Understanding ML with Likelihood Maximization

12 Aug 2025

My understanding of any machine learning model is that the model is a simple mathematical or logical formulation that computes the prediction $y$ for given input $x$ . In this post we will shift perspective & consider our model to compute a probability distribution over possible outputs, $y$ given the input $x$ .

We define a function $f$ that maps each $x_i$ to a probability distribution $Pr(y|x=x_i)$ . This probability distribution is defined by parameter(s) $\theta_i$ . For example $\theta_i$ could be the parameters of a normal distribution, $\mu$ and $\sigma$ . Each $x_i$ will have a corresponding probability distribution with parameters $\theta_i$ , since we are computing conditional probability distributions. We can simplify $f$ to just output the distribution’s parameter, $\theta_i$ . For an $(x_i, y_i)$ pair in our training set, the conditional probability of the the true $y$ , given the corresponding $x$ , $Pr(y=y_i|x=x_i)$ should be the highest under the probability distribution defined by $\theta_i$ . This makes intuitive sense, since the true $y$ should have the highest probability for the corresponding $x$ .

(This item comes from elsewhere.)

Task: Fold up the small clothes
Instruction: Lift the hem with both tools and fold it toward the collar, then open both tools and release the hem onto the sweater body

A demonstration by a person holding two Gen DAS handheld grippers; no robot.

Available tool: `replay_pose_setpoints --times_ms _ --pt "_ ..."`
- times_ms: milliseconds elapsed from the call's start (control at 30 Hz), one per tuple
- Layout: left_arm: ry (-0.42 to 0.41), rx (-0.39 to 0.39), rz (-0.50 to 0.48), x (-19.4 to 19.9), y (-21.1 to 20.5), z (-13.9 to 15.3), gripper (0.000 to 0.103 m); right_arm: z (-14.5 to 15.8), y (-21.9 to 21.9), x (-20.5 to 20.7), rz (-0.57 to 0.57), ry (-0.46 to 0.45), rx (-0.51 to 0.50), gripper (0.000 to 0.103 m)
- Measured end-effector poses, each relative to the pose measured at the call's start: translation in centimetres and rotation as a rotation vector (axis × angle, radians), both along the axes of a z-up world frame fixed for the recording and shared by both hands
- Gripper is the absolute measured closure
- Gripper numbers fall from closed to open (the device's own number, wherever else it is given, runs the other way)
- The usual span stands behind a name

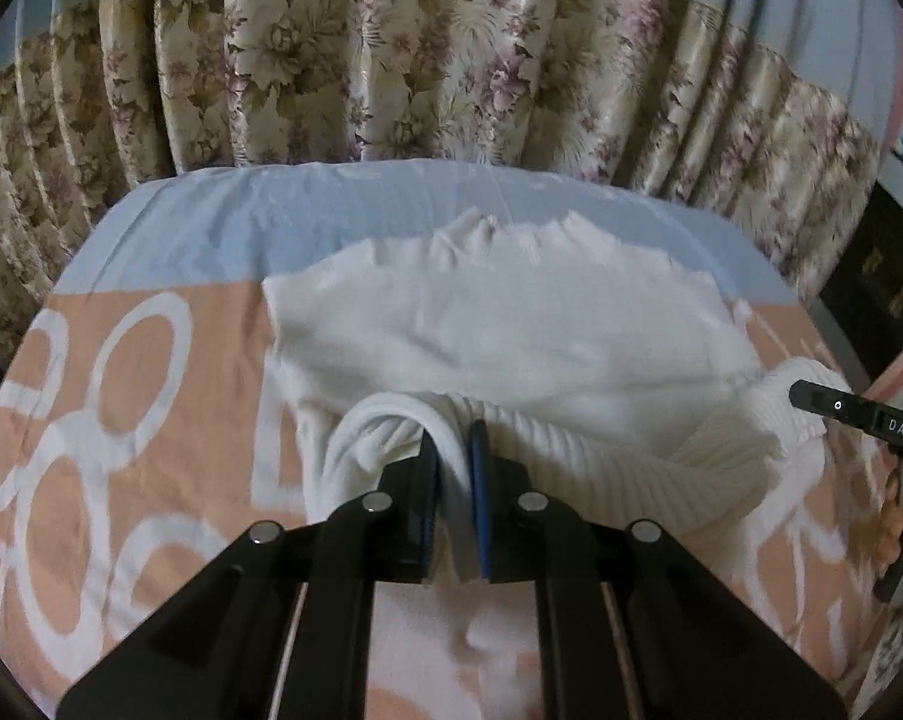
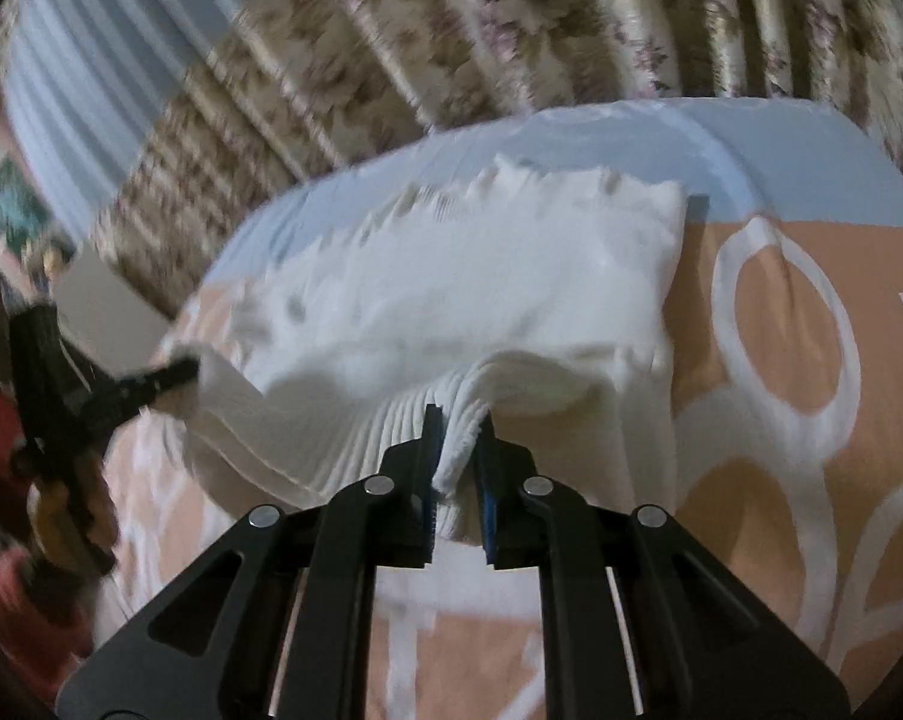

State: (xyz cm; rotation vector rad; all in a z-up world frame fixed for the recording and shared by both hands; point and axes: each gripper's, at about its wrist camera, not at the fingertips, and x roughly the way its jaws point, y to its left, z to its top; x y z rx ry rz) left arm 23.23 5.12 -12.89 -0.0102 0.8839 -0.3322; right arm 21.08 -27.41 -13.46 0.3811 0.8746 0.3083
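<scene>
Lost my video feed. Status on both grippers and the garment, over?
Left gripper shut on white garment, ribbed hem. Right gripper shut on same hem. Garment's far part flat on the bedsheet. Nothing in the way.

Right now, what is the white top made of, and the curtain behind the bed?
The top looks like soft knitted fabric, maybe cotton or wool: matte, with raised ribs along the edge that both grippers pinch. The curtain looks like a smooth woven cloth, perhaps satin-like polyester: its flowered folds catch a slight shine. The exact fibres can't be told by looking.
</scene>
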Motion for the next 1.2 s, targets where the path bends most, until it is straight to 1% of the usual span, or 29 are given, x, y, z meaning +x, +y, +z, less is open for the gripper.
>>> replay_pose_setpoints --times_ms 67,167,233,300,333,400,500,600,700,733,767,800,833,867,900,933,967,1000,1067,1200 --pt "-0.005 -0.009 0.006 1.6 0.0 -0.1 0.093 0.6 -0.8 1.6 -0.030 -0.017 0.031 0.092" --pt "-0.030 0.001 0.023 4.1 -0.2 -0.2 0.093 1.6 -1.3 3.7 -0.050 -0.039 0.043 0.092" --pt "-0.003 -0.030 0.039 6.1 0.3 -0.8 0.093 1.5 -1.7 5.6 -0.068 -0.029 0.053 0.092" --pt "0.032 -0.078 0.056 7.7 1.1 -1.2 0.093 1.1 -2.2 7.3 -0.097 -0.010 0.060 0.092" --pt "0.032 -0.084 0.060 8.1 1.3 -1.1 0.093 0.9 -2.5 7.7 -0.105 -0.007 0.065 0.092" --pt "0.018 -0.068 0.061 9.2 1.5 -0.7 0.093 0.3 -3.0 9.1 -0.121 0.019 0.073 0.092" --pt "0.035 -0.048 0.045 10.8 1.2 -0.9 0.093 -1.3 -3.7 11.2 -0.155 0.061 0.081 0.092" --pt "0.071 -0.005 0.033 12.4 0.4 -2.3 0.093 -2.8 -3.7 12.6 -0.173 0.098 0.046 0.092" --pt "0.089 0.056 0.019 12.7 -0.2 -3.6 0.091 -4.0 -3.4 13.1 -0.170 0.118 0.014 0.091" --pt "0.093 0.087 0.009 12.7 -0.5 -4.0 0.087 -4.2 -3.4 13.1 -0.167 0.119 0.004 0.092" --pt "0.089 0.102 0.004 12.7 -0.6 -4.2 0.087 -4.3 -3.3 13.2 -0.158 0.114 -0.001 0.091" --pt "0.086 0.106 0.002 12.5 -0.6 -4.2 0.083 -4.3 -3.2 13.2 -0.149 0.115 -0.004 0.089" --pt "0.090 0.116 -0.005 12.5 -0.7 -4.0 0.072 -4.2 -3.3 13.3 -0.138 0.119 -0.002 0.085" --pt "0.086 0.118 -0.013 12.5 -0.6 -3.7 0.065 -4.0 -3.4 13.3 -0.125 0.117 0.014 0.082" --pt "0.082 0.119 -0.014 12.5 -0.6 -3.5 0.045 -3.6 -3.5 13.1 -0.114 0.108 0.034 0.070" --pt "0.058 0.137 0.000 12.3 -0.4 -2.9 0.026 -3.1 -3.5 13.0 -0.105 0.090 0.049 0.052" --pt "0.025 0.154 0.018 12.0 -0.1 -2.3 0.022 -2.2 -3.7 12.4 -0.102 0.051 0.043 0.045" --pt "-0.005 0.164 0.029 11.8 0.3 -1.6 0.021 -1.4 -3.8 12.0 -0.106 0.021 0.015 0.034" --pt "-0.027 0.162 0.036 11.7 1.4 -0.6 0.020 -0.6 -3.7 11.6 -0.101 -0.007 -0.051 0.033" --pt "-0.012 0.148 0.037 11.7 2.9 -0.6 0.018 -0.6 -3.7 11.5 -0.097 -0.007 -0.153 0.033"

If $\theta_i$ were defining a normal distribution (where $\theta$ would just be the mean, $\mu$ ), then ⇒

$Pr(y_i|x_i)$ = $\exp(-(y_i-\theta_i)^2)/\sqrt(2\pi \sigma^2)$ ——————> eq. 1

Since we want $Pr(y=y_i|x=x_i)$ to be very high for all $(x_i, y_i)$ pairs ; we have to find the $f$ that maximises the product of all the $(x_i, y_i)$ pairs together or →

\underset i \Pi[ Pr(y_i|x_i) ]

We can see that $Pr(y|x_i)$ is a function of $y$ & $\theta_i$ (from eq.1).

$\theta_i$ is given by our function $f$ . This implies that eq.1 → $Pr(y|x_i)$ is a function of $y$ and $f$ . Therefore, we can simplify the above product of probabilities to -

\underset f argmax. \underset i \Pi[ \exp(-(y_i-f)^2)/\sqrt(2\pi \sigma^2)]

Find $f$ such that the right hand side product of probabilities is maximum.

Instead of maximising the products, we can simplify to maximising the sum of logs of the probabilities →

\underset f argmax. \underset i \Sigma[ log( \exp(-(y_i-f)^2)/\sqrt(2\pi \sigma^2))]

Simplifying the log and removing constants ( $\sigma$ is taken as constant to simplify, more on this later)

\underset f argmax. \underset i \Sigma[ (-(y_i-f)^2)]

Right now, we are maximizing the summation, we can also go the other way & add a negative sign at the front and minimize instead.

\underset f argmin. \underset i \Sigma-[ (-(y_i-f)^2)]

Simplifying further →

\underset f argmin. \underset i \Sigma[ (y_i-f)^2]

We land with the formula for Ordinary Least Squares regression. This basis of thinking can be extended to any scenario. In our example above, we considered $\sigma$ to be a constant which is the case for homoscedastic data. In the case of heteroscedastic data, $\sigma$ could be varying with $x_i$ , in which case the function $f$ would yield both $\mu$ & $\sigma$ ; and our minimization formulation would have both these terms.

We are essentially saying that there is a whole range of possible $y$ values for each $x$ . We are trying to find a probability distribution that peaks at the true $y$ . Our function $f$ is just a mapping from $x$ to the distribution.

Doesn’t this Bayesian perspective of looking at machine learning with distributions make more intuitive sense than saying → find the line that best matches our data points with the least sum of all errors 😵‍💫